_Exercise goal_
Exactly how many lines in the entries contain "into"? Give that number alone.

Saved entries
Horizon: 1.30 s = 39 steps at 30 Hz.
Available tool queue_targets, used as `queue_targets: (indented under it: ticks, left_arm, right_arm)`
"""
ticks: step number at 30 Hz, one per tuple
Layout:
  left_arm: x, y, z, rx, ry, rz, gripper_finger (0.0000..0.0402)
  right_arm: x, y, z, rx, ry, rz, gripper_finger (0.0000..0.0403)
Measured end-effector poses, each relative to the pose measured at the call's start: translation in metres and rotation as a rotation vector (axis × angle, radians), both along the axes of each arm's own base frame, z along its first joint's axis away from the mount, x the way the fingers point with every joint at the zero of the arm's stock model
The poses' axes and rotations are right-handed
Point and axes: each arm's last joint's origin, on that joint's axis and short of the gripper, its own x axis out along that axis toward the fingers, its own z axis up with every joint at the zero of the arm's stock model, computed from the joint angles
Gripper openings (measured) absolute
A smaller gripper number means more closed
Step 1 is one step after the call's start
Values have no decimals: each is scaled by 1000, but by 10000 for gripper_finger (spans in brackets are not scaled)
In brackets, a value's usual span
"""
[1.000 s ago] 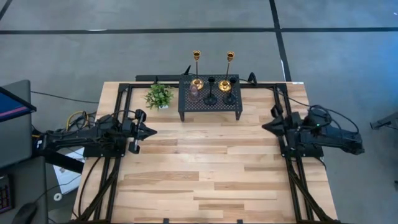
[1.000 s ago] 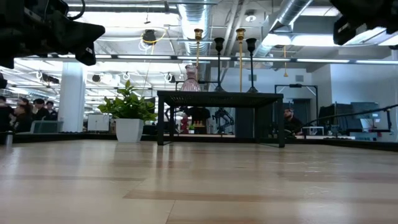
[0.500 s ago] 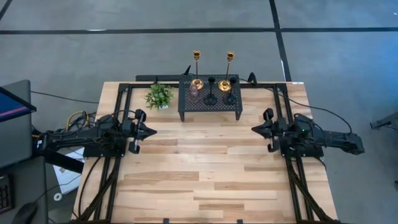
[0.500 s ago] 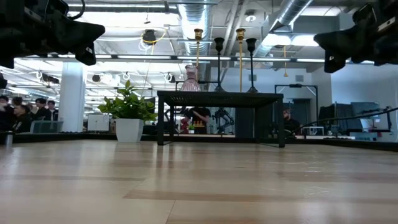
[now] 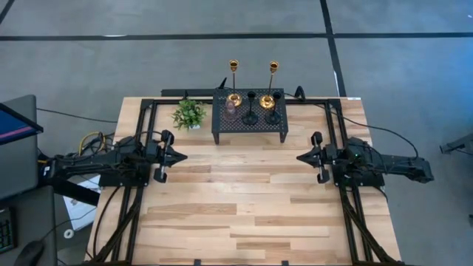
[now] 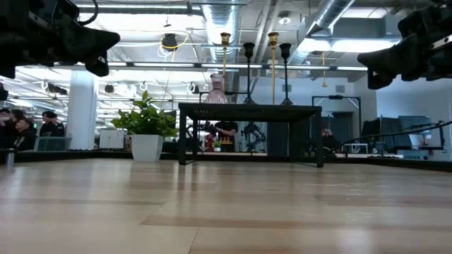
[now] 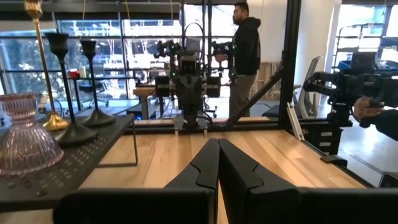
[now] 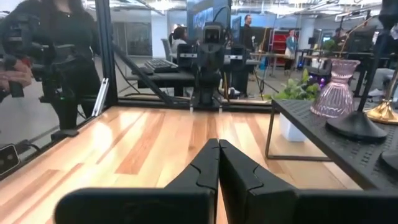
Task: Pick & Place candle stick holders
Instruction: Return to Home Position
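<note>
Candle stick holders (image 5: 267, 101) standing on mesh stand (image 5: 249, 127), table's 12 o'clock. Left gripper (image 5: 177, 155) hovering at 9, right gripper (image 5: 301, 157) at 3, fingers pressed together, empty. Stems probably light, tippy: pinch low.

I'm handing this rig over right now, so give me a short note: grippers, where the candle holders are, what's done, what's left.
Left gripper: over the left side of the table, jaws shut, empty.
Right gripper: over the right side, jaws shut, empty.
Things: two gold candle holders, two black candle holders and the pink glass holder all stand on the black mesh stand at the far edge; the plant is beside it.
Done: no holder is on the bare table.
Left: seemingly nothing to place; just park the arms.
</note>
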Motion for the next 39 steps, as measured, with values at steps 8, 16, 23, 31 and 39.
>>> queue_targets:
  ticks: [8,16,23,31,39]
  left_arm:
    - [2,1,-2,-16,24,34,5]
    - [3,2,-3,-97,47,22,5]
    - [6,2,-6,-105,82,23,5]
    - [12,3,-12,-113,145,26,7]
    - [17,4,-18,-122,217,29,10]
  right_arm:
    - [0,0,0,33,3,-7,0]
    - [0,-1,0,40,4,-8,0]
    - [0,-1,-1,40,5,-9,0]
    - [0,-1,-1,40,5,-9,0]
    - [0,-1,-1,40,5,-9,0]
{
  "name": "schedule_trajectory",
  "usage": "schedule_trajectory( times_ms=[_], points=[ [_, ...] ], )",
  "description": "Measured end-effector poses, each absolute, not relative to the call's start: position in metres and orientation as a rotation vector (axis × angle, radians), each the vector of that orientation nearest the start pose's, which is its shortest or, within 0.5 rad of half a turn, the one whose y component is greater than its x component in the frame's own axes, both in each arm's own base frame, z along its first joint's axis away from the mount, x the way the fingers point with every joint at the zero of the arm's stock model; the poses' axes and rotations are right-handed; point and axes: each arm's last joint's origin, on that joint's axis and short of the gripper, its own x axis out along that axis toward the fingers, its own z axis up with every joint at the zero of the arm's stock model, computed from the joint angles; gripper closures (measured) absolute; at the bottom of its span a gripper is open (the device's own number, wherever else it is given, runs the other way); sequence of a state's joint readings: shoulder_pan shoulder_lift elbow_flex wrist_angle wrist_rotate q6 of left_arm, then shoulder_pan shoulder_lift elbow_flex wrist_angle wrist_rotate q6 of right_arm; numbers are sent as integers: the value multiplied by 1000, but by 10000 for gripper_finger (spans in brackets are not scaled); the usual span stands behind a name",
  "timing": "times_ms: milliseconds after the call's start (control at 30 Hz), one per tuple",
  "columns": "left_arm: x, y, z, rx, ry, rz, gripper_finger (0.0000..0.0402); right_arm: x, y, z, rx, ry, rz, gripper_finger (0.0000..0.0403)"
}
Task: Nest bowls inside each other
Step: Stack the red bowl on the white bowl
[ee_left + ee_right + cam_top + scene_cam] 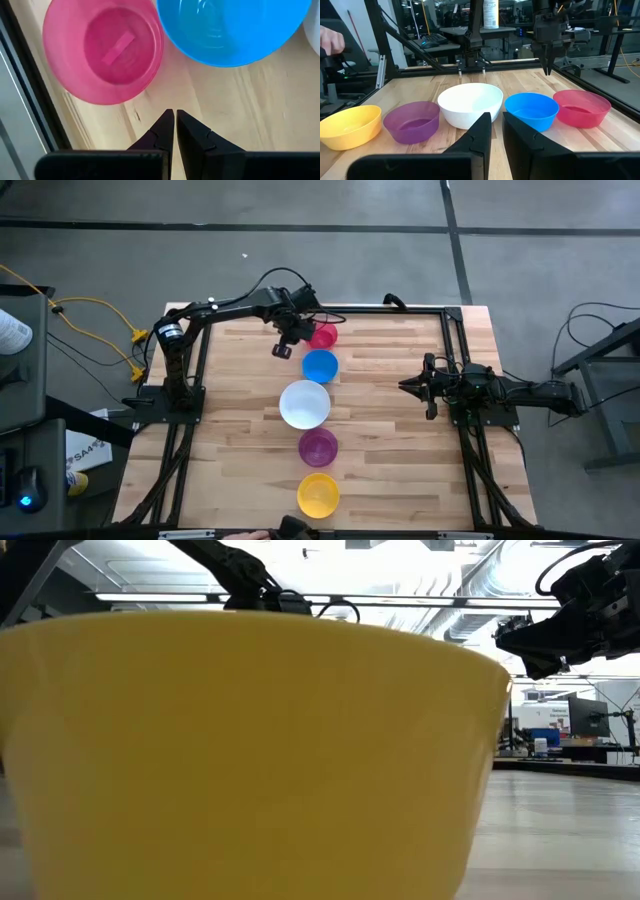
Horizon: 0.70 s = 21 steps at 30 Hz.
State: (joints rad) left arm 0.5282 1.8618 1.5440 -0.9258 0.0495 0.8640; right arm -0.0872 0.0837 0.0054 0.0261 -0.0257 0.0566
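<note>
Five bowls stand upright in a row down the table's middle, from far to near: pink-red (324, 335), blue (320, 365), the larger white one (305, 404), purple (318, 447), yellow (318, 494). My left gripper (175, 117) hangs shut above the wood just left of the pink-red bowl (102, 50) and the blue bowl (230, 30), pointing steeply down and touching neither. In the right wrist view my left gripper (547, 67) hangs clear above the table. My right gripper (496, 122) waits shut and level at the table's right side (420, 385), holding nothing.
A black frame rail (330, 308) runs along the far edge just behind the pink-red bowl. Bare wood (390, 430) lies on both sides of the row. The yellow bowl (250, 760) fills the low view. A person's hand (330, 37) shows beyond the table.
</note>
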Motion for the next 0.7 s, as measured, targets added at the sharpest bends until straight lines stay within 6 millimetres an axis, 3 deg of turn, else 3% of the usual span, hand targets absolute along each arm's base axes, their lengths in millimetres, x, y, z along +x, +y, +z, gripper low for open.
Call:
schedule_trajectory(
  times_ms=[267, 700],
  points=[
    [331, 191, 236, 444, 1261, -217, 382, 102, -8, 161, 60, 50, -63, 364],
    [336, 192, 233, 513, 1254, -214, 382, 102, -8, 161, 59, 50, -63, 364]
  ],
)
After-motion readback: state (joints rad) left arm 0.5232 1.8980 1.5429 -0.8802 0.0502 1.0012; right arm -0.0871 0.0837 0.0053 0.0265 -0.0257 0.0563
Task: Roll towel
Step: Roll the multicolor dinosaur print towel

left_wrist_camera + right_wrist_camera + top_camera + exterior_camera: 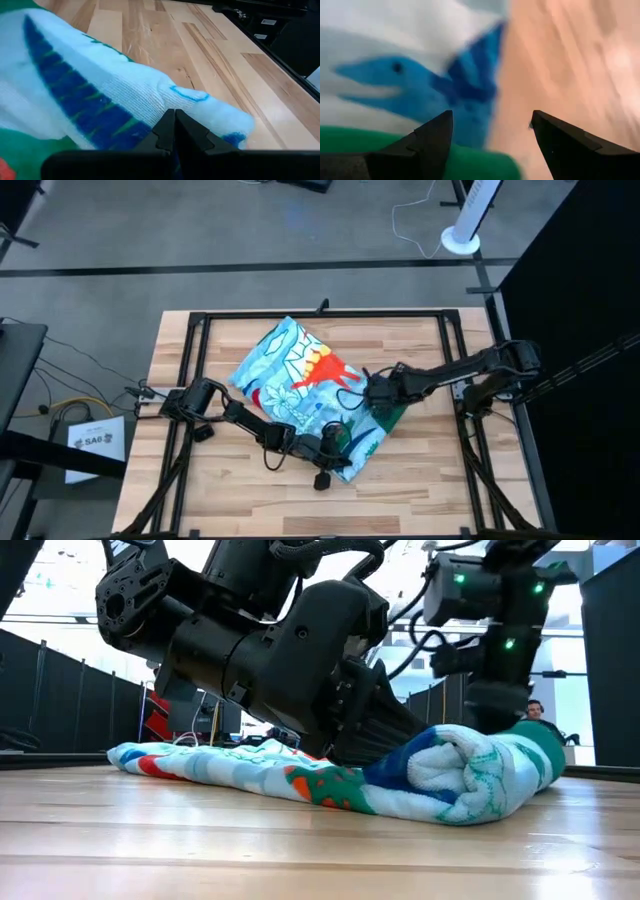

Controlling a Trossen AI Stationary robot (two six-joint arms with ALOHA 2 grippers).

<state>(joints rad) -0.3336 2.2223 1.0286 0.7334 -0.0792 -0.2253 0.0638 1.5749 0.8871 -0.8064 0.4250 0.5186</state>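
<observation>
One camera looks straight down on the whole light wooden slatted table (420, 480). Another sits at tabletop level, facing across. Both wrist cameras hover close over the green-and-blue printed terry towel (300, 375), which all views share.

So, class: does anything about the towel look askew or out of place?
Yes. The towel lies at a slant across the table, rolled only at its near edge, the rest still spread flat and rumpled.

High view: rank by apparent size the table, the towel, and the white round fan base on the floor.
1. Light wooden slatted table
2. Green and light-blue printed towel, partly rolled, smaller than the tabletop
3. White round fan base, smallest, though it sits farther from the camera
</observation>
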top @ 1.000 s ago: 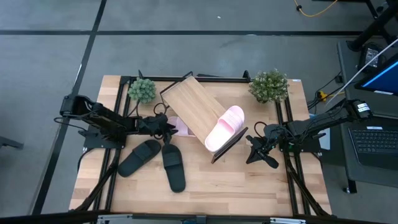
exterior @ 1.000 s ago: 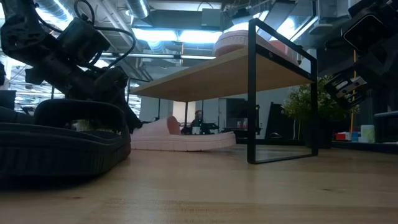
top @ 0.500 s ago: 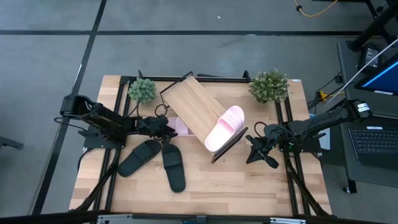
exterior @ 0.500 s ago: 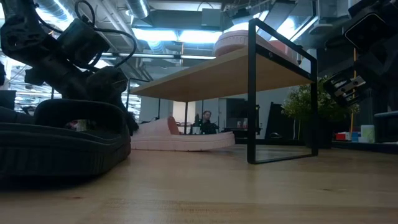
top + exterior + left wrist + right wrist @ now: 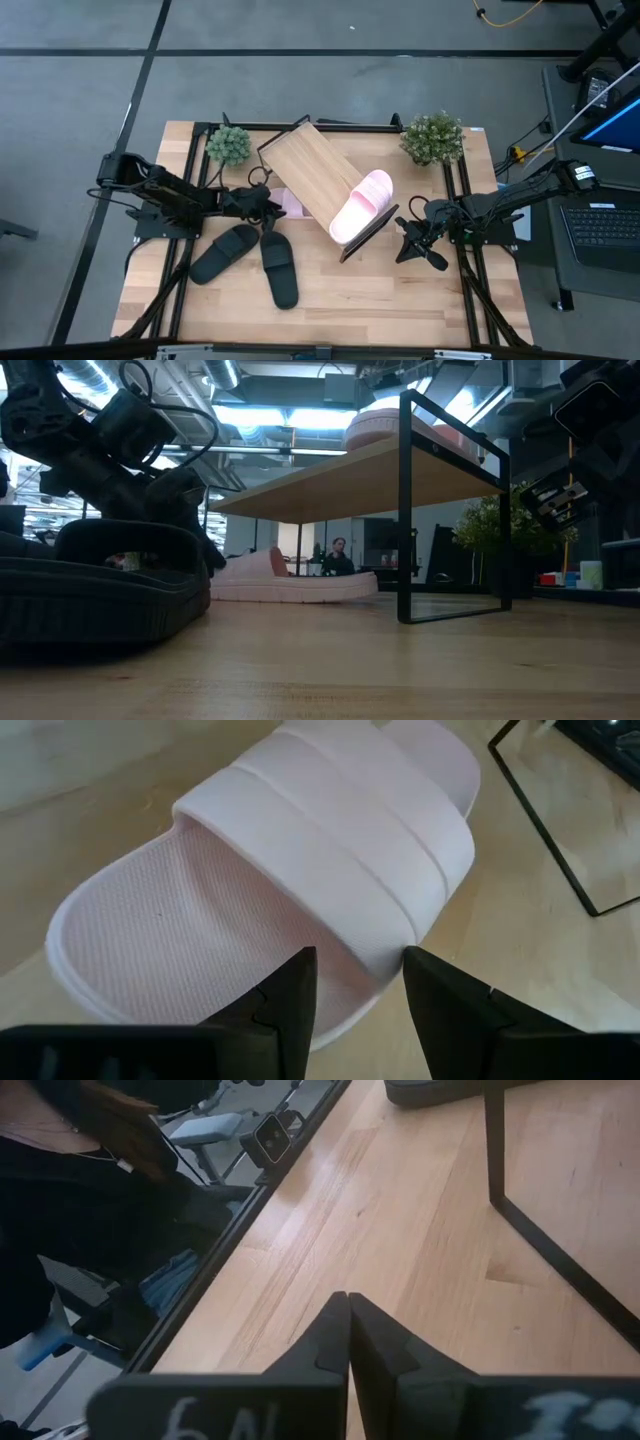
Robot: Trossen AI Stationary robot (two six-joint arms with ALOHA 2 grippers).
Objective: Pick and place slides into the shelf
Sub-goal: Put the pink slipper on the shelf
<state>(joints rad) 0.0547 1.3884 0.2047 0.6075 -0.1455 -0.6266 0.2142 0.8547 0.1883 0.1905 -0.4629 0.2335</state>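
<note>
On the light wooden counter (image 5: 350, 290), the left hand (image 5: 355, 995), fingers spread, straddles the pale pink rubber slide's (image 5: 290, 890) edge beside the wood-grain shelf (image 5: 310, 175); I'd go deeper before squeezing.

Even overhead light, soft shadows; backlit low view, glaring ceiling lights, blurred near black slide (image 5: 95, 585).

A light wooden tabletop (image 5: 380, 300) stands on a grey floor (image 5: 300, 90) crossed by dark lines. Two small potted plants (image 5: 229, 144) sit at its far corners. To the right is a desk with a laptop (image 5: 600, 225). Beyond the tabletop, ceiling lights (image 5: 260, 415) glow, and a person (image 5: 340, 556) sits far off.
</note>
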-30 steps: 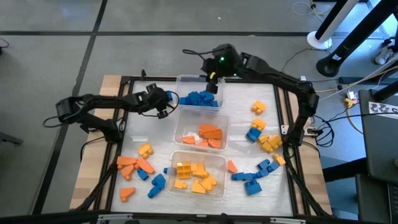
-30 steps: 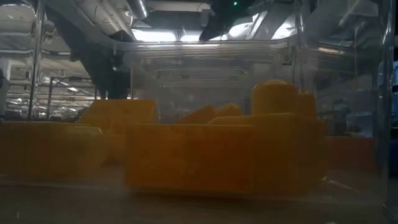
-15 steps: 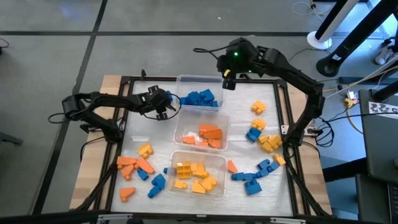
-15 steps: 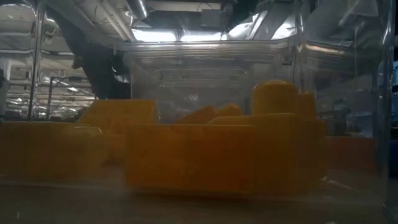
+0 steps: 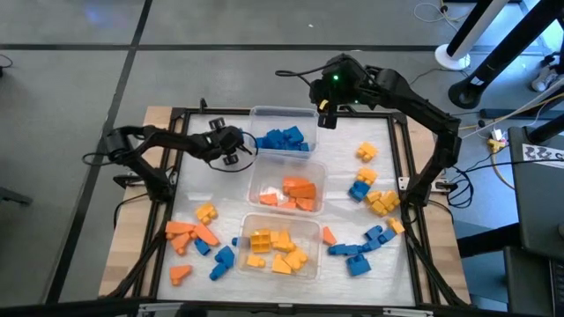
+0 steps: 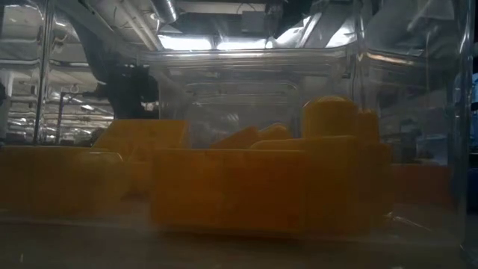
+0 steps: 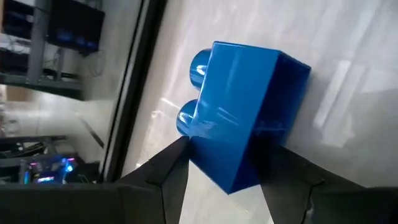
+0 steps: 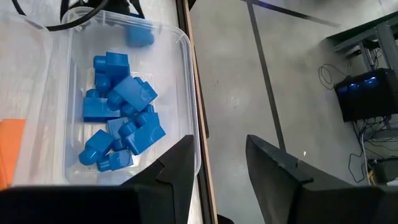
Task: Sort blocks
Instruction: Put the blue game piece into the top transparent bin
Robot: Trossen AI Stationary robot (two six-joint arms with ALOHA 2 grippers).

_Reply_
2